The next day before setting off Norman went to the petrol station with a friend who has an ARV to fill up with fuel and to have a little practice with someone who has years of experience. £245.00 later the tank was full. My goodness me! We set off to Harewood House at Leeds for a dog show but had to go via Nottingham to collect something. Norman drove well and even my nerves were not too bad. My heart nearly stopped a couple of times while going through the narrow village lanes, but all in all he handled the Winnebago ok.

On the approach to Harewood House grounds we were confronted by a massive stone archway which our friends had told us was 12’ wide and would be no trouble to drive through. Pity they forgot to tell us about the stone bollards inside the arch which reduced the width to 9’6” which caused a white knuckle moment for the new driver. But at 5 miles an hour we got safely through. Our friends waiting for us and their cameras were flashing and we felt like the bees knees. We were showed into our spot, put the jacks down and slid out the sides. We thought we were just the greatest. Problem was that we had forgotten to fill the water tank and we were nowhere near a tap! Luckily we had enough to get us through the night and the next morning Norman went off and bought 50 meters of hose. That night Norman tried to tune in the free view part of the TV. Oh my goodness! I then made the stupid mistake of asking if the aerial was up! So we played the no speak game that night and Norman growling every five minutes or so. The next morning our son phoned and guess what he suggested. But then, that was a sensible suggestion. We then tried to phone Dudleys, but could not raise them at all. We eventually found out that they were under 6 inches of water. We got through to them later that day and Chris asked Norman if he had pushed the signal amplifier button. Doh! Norman asked, if you need this button, why is it not on permanently. 
Apart from the rain and the mud – and there was a lot of it. We had a wonderful weekend. The only way off the site at the end of the weekend was to be pulled off by tractor. It was dia. Norman had planned our route off the site and was doing so well. One of the parking wardens saw us coming across the field and in his almighty wisdom decided that we were not going to leave via that gate. I was shouting at him not to stop us because I knew that as soon as the Winnie stopped, it would sink into the mud – and it did. He actually stood in front of us forcing us to stop. So we had to wait for one of the larger tractors to come and pull us out. We looked like a beached whale. Oh well. 
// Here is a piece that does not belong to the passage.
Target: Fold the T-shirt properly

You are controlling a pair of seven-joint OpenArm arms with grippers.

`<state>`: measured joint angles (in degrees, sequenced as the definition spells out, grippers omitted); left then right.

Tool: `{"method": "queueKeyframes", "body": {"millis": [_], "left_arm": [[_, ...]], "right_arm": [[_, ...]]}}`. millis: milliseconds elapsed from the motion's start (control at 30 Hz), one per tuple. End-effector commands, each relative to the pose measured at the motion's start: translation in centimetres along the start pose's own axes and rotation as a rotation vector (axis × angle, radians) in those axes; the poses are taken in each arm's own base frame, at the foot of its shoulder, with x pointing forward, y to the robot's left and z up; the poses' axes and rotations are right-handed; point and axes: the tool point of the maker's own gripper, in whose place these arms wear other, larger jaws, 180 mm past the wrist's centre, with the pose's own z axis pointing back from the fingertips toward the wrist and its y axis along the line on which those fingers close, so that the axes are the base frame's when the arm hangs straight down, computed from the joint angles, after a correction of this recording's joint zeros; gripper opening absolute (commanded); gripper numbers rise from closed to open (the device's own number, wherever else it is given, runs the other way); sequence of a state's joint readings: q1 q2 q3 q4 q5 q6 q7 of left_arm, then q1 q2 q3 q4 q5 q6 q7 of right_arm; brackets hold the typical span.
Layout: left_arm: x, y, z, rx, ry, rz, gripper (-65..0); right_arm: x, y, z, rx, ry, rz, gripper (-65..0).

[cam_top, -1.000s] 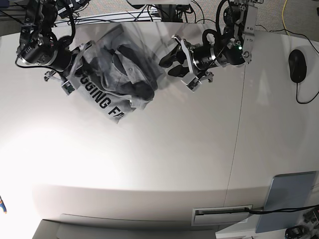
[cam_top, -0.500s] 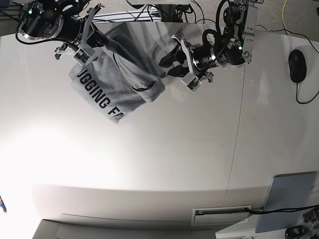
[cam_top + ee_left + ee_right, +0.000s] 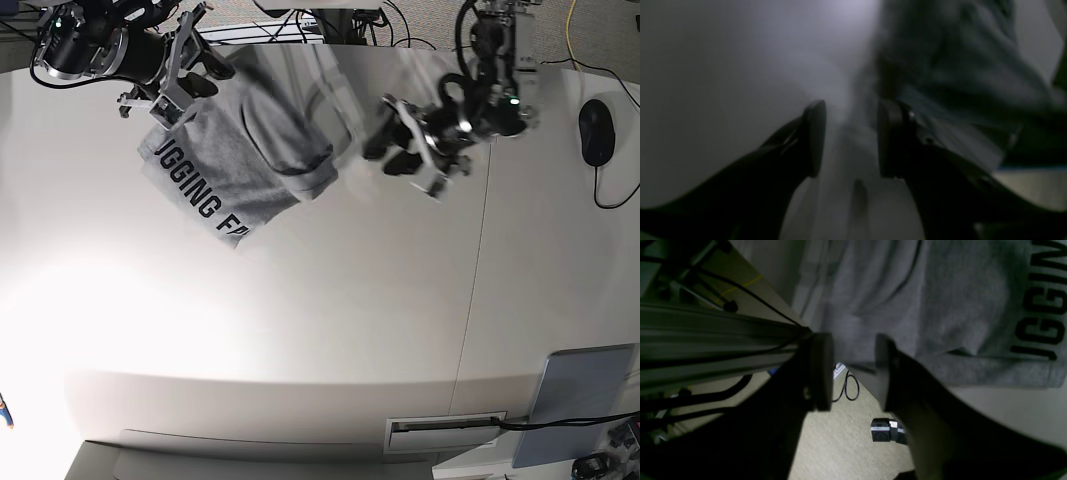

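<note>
Black mouse (image 3: 596, 132) and cable on white table (image 3: 350, 320).

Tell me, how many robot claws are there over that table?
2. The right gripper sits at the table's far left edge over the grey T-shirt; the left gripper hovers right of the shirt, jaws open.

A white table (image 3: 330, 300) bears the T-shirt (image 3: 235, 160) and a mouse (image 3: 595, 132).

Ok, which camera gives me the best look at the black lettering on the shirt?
The base view: the lettering runs unblocked along the T-shirt. The right wrist view cuts it off at the frame's edge; the left wrist view shows only blurred grey cloth.
</note>
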<state>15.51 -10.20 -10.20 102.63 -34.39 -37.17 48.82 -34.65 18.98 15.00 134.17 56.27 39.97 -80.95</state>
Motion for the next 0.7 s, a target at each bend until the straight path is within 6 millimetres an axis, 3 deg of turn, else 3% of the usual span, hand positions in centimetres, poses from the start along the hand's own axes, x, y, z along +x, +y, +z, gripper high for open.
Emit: {"method": "queueKeyframes", "body": {"millis": [0, 167, 367, 533, 667], "left_arm": [[1.9, 0.0, 0.6, -0.014, -0.075, 0.003, -38.6], [3.5, 0.2, 1.1, -0.029, -0.146, 0.038, -38.6], [4.8, -0.6, -0.8, -0.036, -0.104, -0.071, -38.5], [5.4, -1.9, -3.1, -0.042, -0.030, -0.221, -38.5], [4.2, -2.8, -4.9, -0.103, 0.033, -0.258, -38.5]], "right_arm": [[0.6, 0.2, 0.4, 0.009, -0.023, 0.018, -43.5], [1.5, -1.7, 0.6, -0.077, -0.042, 0.050, -43.5], [3.0, -5.8, 1.3, -0.275, -0.059, 0.127, -43.5], [1.2, -9.2, 2.6, -0.467, 0.071, 0.170, -43.5], [-1.2, -12.8, 4.7, -0.612, 0.124, 0.131, -43.5]]}}
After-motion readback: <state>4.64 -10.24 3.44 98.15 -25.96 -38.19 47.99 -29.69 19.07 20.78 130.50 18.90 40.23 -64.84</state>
The trip home was uneventful until we got to Gloucester. We heard on the radio that the M5 was closed due to flooding and were diverted along the A40, only to find that that was closed too and we were diverted through the housing estate roads which were full of similarly diverted traffic and cars parked everywhere. Norman took his time and drove like he had been doing this all his adult life. We eventually got home that evening. We live in the country in Herefordshire, and Norman once again did extremely well. Both wing mirrors were touching the hedges down the lanes. The journey ended with a tight reversing manoeuvre onto our property (he didn’t really like the wooden edging around our flower beds anyway).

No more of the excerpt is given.